INSTRUCTIONS FOR THE TASK
Here is the listing. Report each line in it that contains the string "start".

INPUT DATA
------------------------------------

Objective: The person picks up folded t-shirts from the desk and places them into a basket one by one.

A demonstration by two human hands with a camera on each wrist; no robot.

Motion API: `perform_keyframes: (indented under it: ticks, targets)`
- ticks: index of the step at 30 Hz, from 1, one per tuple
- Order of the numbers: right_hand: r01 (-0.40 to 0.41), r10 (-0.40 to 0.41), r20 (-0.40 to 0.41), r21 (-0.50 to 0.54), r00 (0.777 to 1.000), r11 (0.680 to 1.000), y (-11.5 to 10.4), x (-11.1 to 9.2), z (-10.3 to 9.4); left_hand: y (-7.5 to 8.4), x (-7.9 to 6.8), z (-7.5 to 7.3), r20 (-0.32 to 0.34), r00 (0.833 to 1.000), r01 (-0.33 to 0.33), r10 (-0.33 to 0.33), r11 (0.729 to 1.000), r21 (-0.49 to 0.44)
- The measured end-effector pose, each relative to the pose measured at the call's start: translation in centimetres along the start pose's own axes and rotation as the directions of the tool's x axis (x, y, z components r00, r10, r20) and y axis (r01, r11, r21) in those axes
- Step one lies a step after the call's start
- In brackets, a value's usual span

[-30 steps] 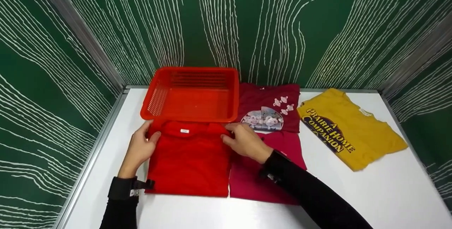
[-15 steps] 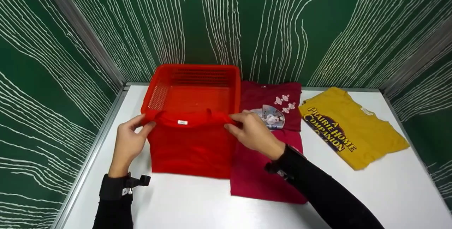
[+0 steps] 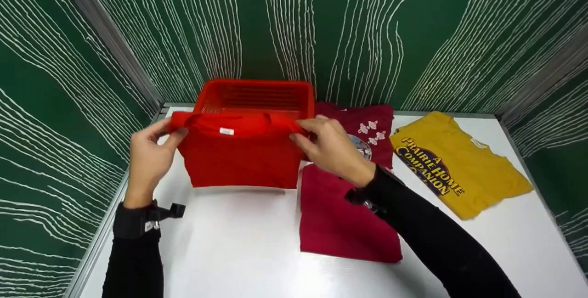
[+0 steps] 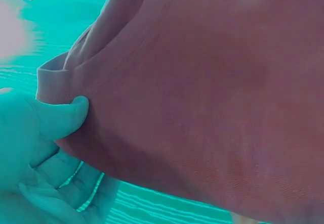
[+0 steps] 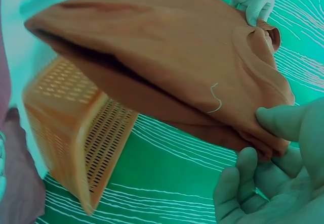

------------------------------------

EXERCISE OUTPUT
- The measured end-effector pose, each relative to the pose measured at the call's start: translation in centimetres along the start pose's own axes and rotation as the directions of the tool's x axis (x, y, z components r00, r10, r20) and y axis (r01, r11, r21) in those axes
- Step one lies a step after the call's start

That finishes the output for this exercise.